In questo scenario il consumatore va aiutato. NielsenIQ registra volumi di vendita in calo per una serie di prodotti. Ci sono vittime incolpevoli come frutta fresca, succhi, nettari e spremute. Poi ci sono referenze che sono state sostituite per l'aumento dei prezzi, come il caso dell'ittico; inoltre ci sono state le cosiddette “facili rinunce”, come liquori, aperitivi, gelati e surgelati. “Ma non tutte le categorie hanno il segno rosso – aggiunge Bonù – Chi ha aumentato le vendite risponde a tre bisogni fondamentali: nuovi stili di vita, quindi alimentazione sportiva, energy drink, frutta secca sgusciata e yogurt greco; proteine a basso costo come uova, pollo e tonno al naturale; gratifica, come caramelle, gomme, wafer, snack dolci e salati, specialità salate surgelate. Gli italiani tendono quindi a mangiare meno frutta e ad assumere più integratori e caramelle”.

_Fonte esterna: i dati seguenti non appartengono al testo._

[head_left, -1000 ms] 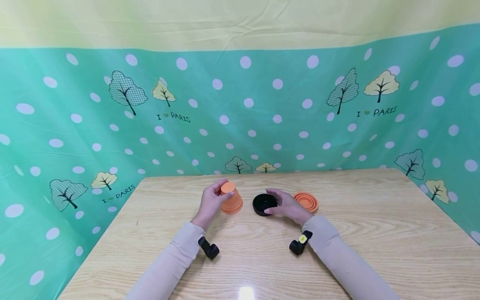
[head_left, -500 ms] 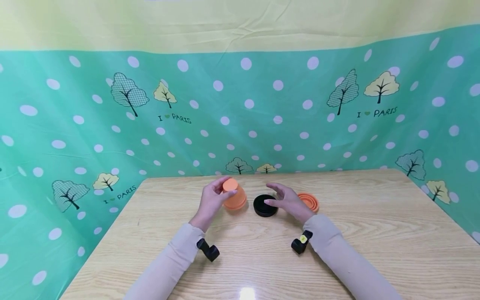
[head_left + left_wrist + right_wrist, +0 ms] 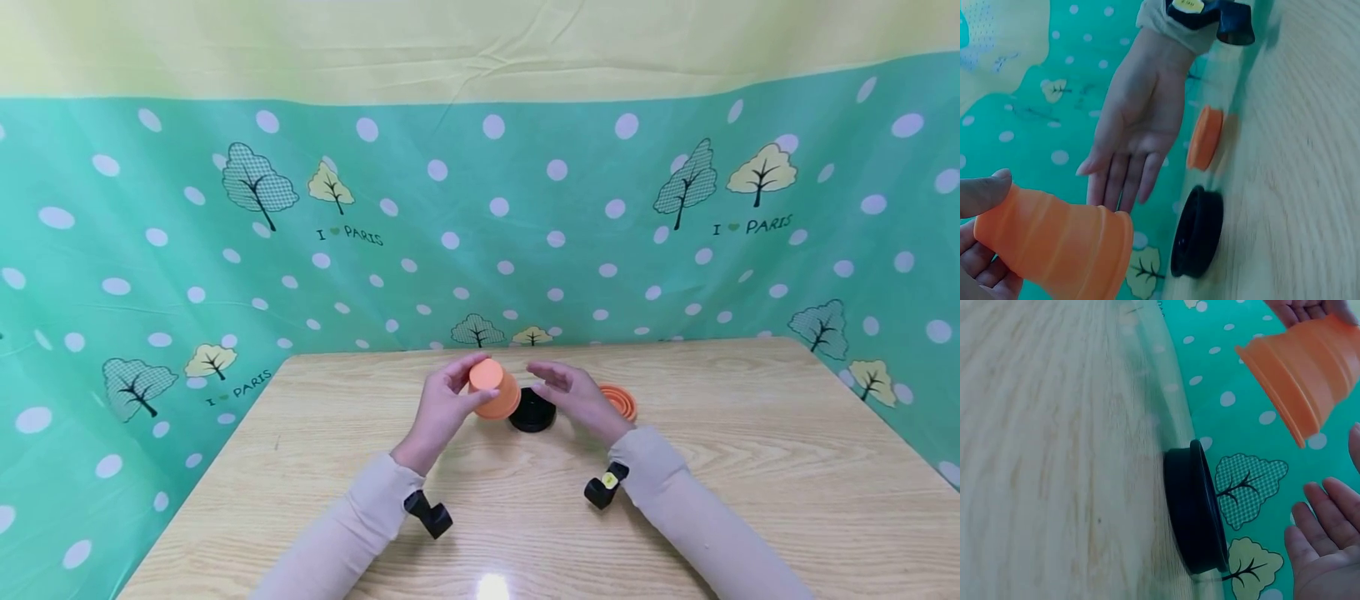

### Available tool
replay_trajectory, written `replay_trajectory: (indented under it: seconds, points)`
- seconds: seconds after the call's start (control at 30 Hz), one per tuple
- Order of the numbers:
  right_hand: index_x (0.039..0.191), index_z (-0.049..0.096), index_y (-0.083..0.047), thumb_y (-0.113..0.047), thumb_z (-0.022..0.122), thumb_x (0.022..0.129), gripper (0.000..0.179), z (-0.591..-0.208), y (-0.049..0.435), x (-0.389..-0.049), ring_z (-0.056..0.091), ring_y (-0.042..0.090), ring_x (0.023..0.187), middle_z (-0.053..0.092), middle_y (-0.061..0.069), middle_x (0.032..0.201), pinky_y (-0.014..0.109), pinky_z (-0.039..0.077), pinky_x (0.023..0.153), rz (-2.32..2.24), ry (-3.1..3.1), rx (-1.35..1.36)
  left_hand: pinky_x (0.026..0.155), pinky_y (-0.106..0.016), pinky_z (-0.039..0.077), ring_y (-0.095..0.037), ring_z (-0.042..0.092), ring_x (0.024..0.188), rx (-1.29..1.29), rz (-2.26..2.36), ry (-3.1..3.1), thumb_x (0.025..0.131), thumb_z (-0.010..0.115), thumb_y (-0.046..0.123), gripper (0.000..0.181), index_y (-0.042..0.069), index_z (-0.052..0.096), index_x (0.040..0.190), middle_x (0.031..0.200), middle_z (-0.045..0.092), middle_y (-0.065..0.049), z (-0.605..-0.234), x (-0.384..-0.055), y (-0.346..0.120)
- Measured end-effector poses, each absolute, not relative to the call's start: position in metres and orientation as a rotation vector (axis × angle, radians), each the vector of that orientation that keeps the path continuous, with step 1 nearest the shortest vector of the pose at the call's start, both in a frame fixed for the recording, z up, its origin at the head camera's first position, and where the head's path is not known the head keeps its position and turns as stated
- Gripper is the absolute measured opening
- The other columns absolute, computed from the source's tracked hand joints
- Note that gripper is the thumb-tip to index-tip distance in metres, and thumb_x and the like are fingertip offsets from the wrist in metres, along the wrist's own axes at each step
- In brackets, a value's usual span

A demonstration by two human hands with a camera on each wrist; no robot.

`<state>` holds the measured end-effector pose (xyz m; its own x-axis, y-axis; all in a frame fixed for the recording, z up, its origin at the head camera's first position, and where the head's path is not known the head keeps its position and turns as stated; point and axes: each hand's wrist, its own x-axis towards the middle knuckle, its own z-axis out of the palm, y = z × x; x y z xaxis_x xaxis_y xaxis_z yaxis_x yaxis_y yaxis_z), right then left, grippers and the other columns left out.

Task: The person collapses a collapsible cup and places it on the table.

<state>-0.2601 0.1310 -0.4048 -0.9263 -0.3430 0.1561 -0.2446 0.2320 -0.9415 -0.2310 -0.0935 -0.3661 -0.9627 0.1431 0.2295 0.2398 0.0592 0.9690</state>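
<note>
An expanded orange collapsible cup point(image 3: 498, 395), upside down with its wide rim lower, is gripped by my left hand point(image 3: 444, 406) between thumb and fingers. In both wrist views the cup point(image 3: 1063, 240) is lifted off the table. A flat round black piece point(image 3: 534, 416), like a collapsed cup or a lid, lies just right of it; part of it is hidden. My right hand point(image 3: 579, 402) holds nothing, its palm turned toward the orange cup and its fingers beyond the black piece. In the right wrist view the black piece point(image 3: 1194, 512) sits on the table apart from that hand.
A collapsed orange cup point(image 3: 621, 403) with concentric rings lies right of the right hand, partly behind it. Black cameras are strapped to both wrists. The wooden table point(image 3: 750, 433) ends at a green dotted curtain point(image 3: 525, 242).
My left hand has raised the orange cup from the table and moved it right, toward the black piece. The right hand has let go of the black piece and lifted slightly.
</note>
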Motion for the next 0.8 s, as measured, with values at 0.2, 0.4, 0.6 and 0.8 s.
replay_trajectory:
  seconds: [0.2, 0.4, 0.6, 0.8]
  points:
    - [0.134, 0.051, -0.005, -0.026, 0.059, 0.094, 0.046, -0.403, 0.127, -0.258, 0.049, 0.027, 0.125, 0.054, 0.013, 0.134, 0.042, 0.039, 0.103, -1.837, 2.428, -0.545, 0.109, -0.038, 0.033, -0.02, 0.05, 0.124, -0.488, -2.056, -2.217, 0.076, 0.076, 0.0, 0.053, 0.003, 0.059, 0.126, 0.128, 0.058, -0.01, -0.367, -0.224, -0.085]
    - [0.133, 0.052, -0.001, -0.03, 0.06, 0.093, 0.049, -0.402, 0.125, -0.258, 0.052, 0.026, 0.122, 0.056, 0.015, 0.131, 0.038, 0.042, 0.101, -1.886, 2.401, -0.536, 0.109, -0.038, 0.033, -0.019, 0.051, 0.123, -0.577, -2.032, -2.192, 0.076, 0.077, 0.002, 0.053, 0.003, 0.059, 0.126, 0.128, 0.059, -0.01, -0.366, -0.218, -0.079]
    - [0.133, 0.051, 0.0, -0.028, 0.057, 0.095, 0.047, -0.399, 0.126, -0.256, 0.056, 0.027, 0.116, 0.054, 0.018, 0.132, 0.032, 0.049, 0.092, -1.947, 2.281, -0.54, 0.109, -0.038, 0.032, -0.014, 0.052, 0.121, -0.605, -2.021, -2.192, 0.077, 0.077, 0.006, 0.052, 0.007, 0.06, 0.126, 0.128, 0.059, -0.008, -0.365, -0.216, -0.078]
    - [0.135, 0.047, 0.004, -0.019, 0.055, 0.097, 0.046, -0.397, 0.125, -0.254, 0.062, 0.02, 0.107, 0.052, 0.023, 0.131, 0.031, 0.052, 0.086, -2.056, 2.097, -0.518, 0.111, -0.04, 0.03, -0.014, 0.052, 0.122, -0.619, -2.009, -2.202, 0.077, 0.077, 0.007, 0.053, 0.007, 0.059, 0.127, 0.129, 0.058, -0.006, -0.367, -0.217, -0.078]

Ismea ha invece presentato la mappa della volatilità dei prezzi agricoli e Fabio Del Bravo, responsabile Direzione servizi per lo sviluppo rurale, ha ricordato come pandemia prima e tensioni geopolitiche poi, abbiano spinto al rialzo i prezzi dei prodotti agricoli: + 34% tra il 2019 e il 2023. 
“L'incertezza è la nuova normalità. I mercati agroalimentari si complicano e si moltiplicano i fattori di variabilità da tenere sotto controllo. Le avversità meteo non potranno che peggiorare nei propri effetti. In termini di prospettiva lo scenario – sia sul fronte geopolitico che climatico – non appare rassicurante, ma se lo straordinario diventa ordinario, è necessario poter contare su strumenti di intervento tarati sulla nuova normalità, con scelte più data-based. Se la volatilità dei prezzi, delle rese e dei costi è ormai un fattore strutturale, anche la gestione aziendale deve adeguarsi di conseguenza”.